Sukadiah Pringgohardjoso (1 August 1926 – 21 May 2024) was an Indonesian career diplomat who was the ambassador to Denmark from 1981 to 1984. He was notable for being the first woman to be appointed as ambassador by president Suharto and the third woman overall in the country's history, after Laili Roesad to Belgium and Artati Marzuki-Sudirdjo to Switzerland.

== Early life ==
Sukadiah was born on 1 August 1926 in Yogyakarta as the daughter of Pringgohardjoso, a civil servant in the Yogyakarta Sultanate, and Siti Widyawati, a woman rights activist who is a member of the Wanita Oetomo, a socio-cultural organization in Yogyakarta and Central Java that provided femininity education to girls in the region. Sukadiah's mother forced her to study languages and wear striped woven shirt in light of the-then ongoing self reliance movement.

== Diplomatic career ==
Sukadiah began his career as a civil servant at the defence ministry during the Indonesian National Revolution. After the end of the war, she joined the foreign ministry and was directed to study international relations at the Gadjah Mada University. She received her doctorandus upon completing the final examination on 16 January 1956. She was then appointed as a subsection chief within the Asia Pacific directorate of the foreign ministry, serving from 1956 to 1959.

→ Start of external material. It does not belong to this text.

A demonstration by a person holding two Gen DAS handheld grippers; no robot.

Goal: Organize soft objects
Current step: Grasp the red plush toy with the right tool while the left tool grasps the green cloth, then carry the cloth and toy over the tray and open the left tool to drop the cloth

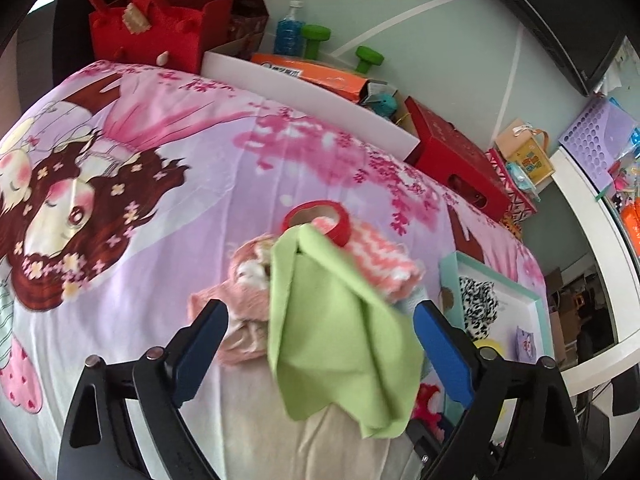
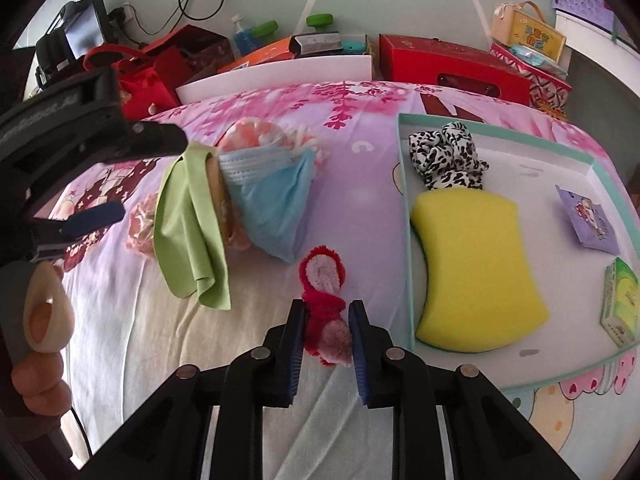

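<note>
My right gripper (image 2: 326,316) is shut on a red and pink fluffy hair tie (image 2: 324,300) lying on the bed, just left of the teal-rimmed tray (image 2: 404,200). The tray holds a yellow sponge (image 2: 476,268), a black-and-white scrunchie (image 2: 448,156), a purple packet (image 2: 592,220) and a green packet (image 2: 622,304). My left gripper (image 1: 320,320) is open above a pile: a green cloth (image 1: 340,328), a pink cloth (image 1: 244,300), a pink-and-white knit piece (image 1: 380,256) and a red tape roll (image 1: 320,216). In the right wrist view, the green cloth (image 2: 188,232) lies beside a blue face mask (image 2: 276,200).
Along the bed's far edge stand a red felt bag (image 1: 152,36), a white box (image 1: 304,92) with an orange carton, a blue bottle (image 1: 290,32), green dumbbells (image 1: 368,58) and a red box (image 1: 460,160). The tray (image 1: 536,304) sits at the bed's right.
</note>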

In 1959, Sukadiah was sent overseas as a junior diplomat in charge of economic affairs at the embassy in London. She was accorded the diplomatic rank of second secretary, and served for a three-year stint until 1962. Afterwards, she returned to the foreign ministry as the chief of passports within the consular section until 1965. She was then transferred to the embassy in Mexico, acting as the principal deputy (second man) to ambassadors Rusman Manhar Djajakusuma and Suryono Darusman between 1968 and 1971. She started off her career with the diplomatic rank of first secretary before being promoted to counsellor. During her assignment there, Sukadiah attended a Spanish language course in 1969.

Sukadiah returned to the foreign ministry as the secretary of the America directorate from 1971 to 1974. At the same time, she became the first cohort of the newly established senior diplomatic school, which she attended between 1973 and 1974. She was then sent to Copenhagen in Denmark to establish Indonesia's embassy in the country, which previously existed as a legation. Gusti Rusli Noor was appointed as the ambassador, while Sukadiah was appointed as his principal deputy with the rank of minister counsellor. Her assignment in Copenhagen concurrently ended with Gusti's ambassadorial term in 1978. She returned to Indonesia with her appointment as the foreign department's director of social cultural in September 1979.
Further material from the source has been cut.